This question hints at the source of disbelief among our early critics: an implicit--and incorrect--link between the Random Walk Hypothesis and the Efficient Markets Hypothesis. It is not difficult to see how the two ideas might be confused. Under very special circumstances, e.g., risk neutrality, the two are equivalent. However, LeRoy (1973), Lucas (1978), and many others have shown in many ways and in many contexts that the Random Walk Hypothesis is neither a necessary nor a sufficient condition for rationally determined security prices. In other words, unforecastable prices need not imply a well-functioning financial market with rational investors, and forecastable prices need not imply the opposite.

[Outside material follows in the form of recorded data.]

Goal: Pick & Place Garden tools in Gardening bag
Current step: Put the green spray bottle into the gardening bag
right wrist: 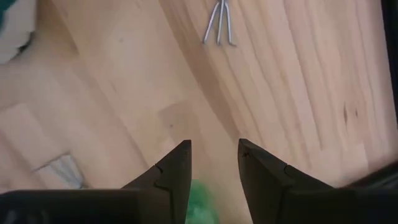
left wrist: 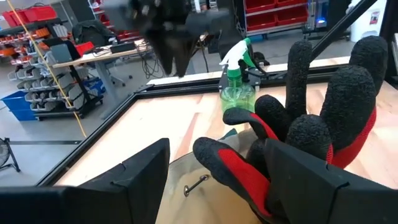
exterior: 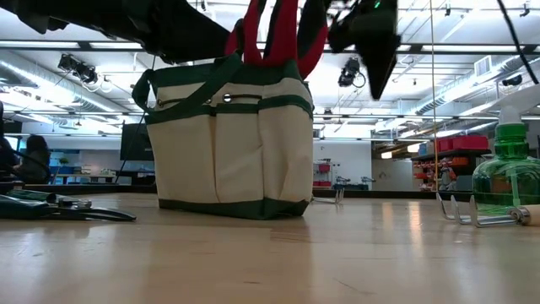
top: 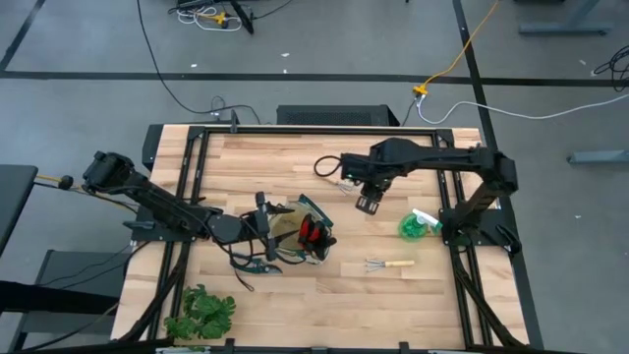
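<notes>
Left gripper (top: 263,228): it is sitting right at the bag, and its fingers (left wrist: 140,177) are standing wide apart with nothing between them.

Gloves (left wrist: 311,124): the red-and-black gloves are sticking up out of the bag, just past the left fingertips (one dark finger is touching the red cuff, as far as the left wrist view shows).

Bag (exterior: 228,143): the beige bag with green trim is standing up on the table, right under the left fingers.

Right gripper (top: 368,203): it is hanging over bare wood, well apart from the bag, and its fingers (right wrist: 174,174) are parted with a small gap and nothing in it.

Rake (top: 389,264): the small rake with a wooden handle is lying flat on the table, out ahead of the right fingers.

Spray bottle (top: 417,225): the green bottle with a white top is standing near the right gripper, off to its side.

Shears (exterior: 67,209): the dark shears are lying on the table next to the bag, near the left gripper.

Plant (top: 201,315): the leafy plant is sitting at the table corner, far from both sets of fingers.
</notes>
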You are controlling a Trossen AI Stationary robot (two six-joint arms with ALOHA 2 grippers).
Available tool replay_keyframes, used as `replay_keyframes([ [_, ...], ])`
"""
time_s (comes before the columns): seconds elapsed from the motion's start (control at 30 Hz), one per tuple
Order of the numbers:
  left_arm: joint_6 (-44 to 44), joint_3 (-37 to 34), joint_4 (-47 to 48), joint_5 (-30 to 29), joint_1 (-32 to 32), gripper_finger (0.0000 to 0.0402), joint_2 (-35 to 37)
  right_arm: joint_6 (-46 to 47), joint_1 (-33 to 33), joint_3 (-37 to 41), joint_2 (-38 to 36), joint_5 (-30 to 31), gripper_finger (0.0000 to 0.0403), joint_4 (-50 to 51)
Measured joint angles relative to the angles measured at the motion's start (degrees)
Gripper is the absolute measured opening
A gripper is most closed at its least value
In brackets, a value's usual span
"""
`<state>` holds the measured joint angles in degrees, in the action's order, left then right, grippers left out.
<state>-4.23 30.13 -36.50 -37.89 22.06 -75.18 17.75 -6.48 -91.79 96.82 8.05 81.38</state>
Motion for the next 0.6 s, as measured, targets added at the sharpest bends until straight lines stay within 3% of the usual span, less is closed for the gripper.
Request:
replay_keyframes([
  [0.6, 0.0, 0.0, 0.4, 0.0, 0.0, 0.027, 0.0, 28.3, 17.8, 0.2, -15.9, 5.3, 0.0132, 8.4],
])
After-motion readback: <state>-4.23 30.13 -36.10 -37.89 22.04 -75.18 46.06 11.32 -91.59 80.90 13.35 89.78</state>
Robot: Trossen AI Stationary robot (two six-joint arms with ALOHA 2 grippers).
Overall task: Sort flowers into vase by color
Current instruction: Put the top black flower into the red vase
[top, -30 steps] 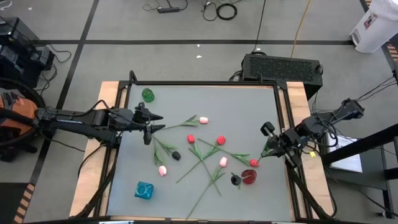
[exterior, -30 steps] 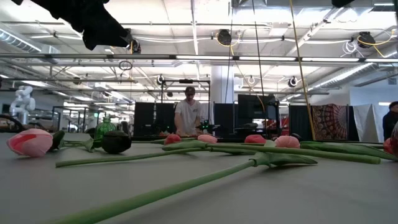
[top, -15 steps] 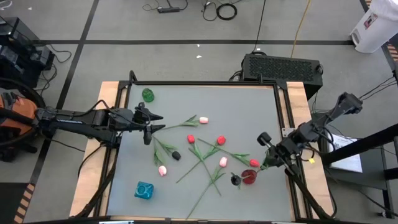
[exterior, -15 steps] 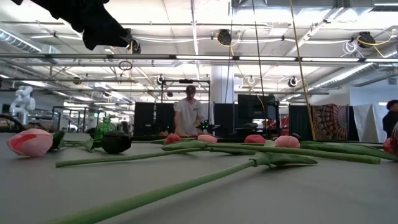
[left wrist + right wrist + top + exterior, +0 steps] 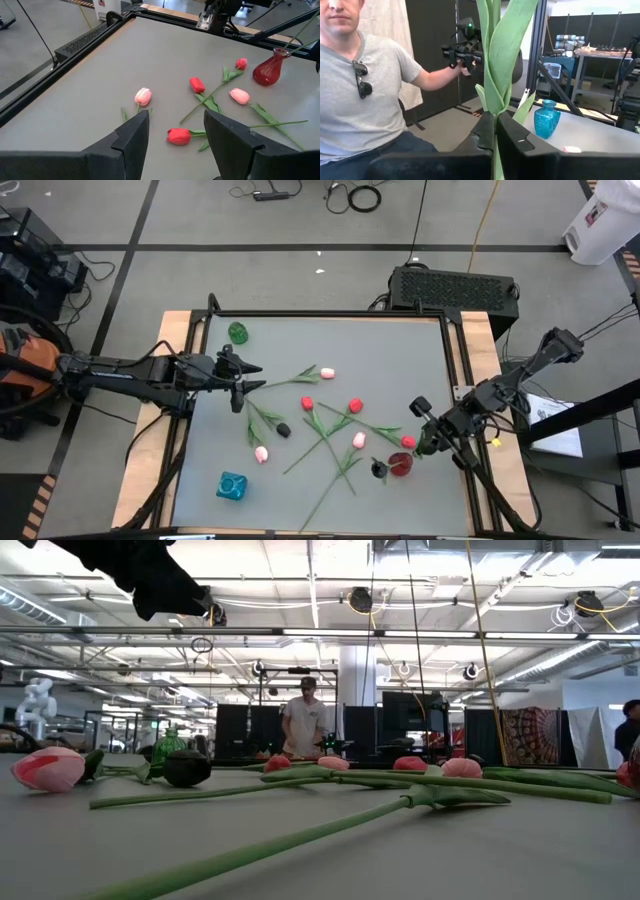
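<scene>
Several tulips lie flat on the grey table: pink heads (image 5: 327, 373) (image 5: 358, 440) (image 5: 261, 453), red heads (image 5: 307, 403) (image 5: 355, 406) (image 5: 408, 442), and a black head (image 5: 283, 430). Another black head (image 5: 378, 470) sits beside the red vase (image 5: 400, 465). My right gripper (image 5: 424, 438) hovers just right of the red vase, shut on a green tulip stem whose head is out of view. My left gripper (image 5: 245, 380) waits open above the table's left part. The green vase (image 5: 238, 332) stands far left and the blue vase (image 5: 232, 485) near left. My right gripper pinches a tulip's green stem (image 5: 493, 112) between its two fingers, just below the leaves (image 5: 502, 45). The fingers lie across the stem, which stands upright past them. The gripper hides the stem's lower end and the head is out of frame.
Crossing stems and leaves (image 5: 325, 435) cover the table's middle. A raised black frame edges the table (image 5: 330, 315), with wooden strips outside it. A person (image 5: 365, 85) sits beyond the table holding a handset. The near middle of the table (image 5: 290, 500) has only one long stem.
My right gripper has moved toward the near edge and a little left, closing in on the red vase, still shut on the green stem. The flowers on the table have stayed where they were.
</scene>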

These conclusions seem sharply at odds with Samuelson's "proof" that properly anticipated prices fluctuate randomly, an argument so compelling that it is reminiscent of the role that uncertainty plays in quantum mechanics. Just as Heisenberg's uncertainty principle places a limit on what we can know about an electron's position and momentum if quantum mechanics holds, Samuelson's version of the Efficient Markets Hypothesis places a limit on what we can know about future price changes if the forces of economic self-interest hold.

Nevertheless, one of the central insights of modern financial economics is the necessity of some trade-off between risk and expected return, and although Samuelson's version of the Efficient Markets Hypothesis places a restriction on expected returns, it does not account for risk in any way. In particular, if a security's expected price change is positive, it may be just the reward needed to attract investors to hold the asset and bear the associated risks. Indeed, if an investor is sufficiently risk averse, he might gladly pay to avoid holding a security that has unforecastable returns.

In such a world, the Random Walk Hypothesis--a purely statistical model of returns--need not be satisfied even if prices do fully reflect all available information. This was demonstrated conclusively by LeRoy (1973) and Lucas (1978), who construct explicit examples of informationally efficient markets in which the Efficient Markets Hypothesis holds but where prices do not follow random walks.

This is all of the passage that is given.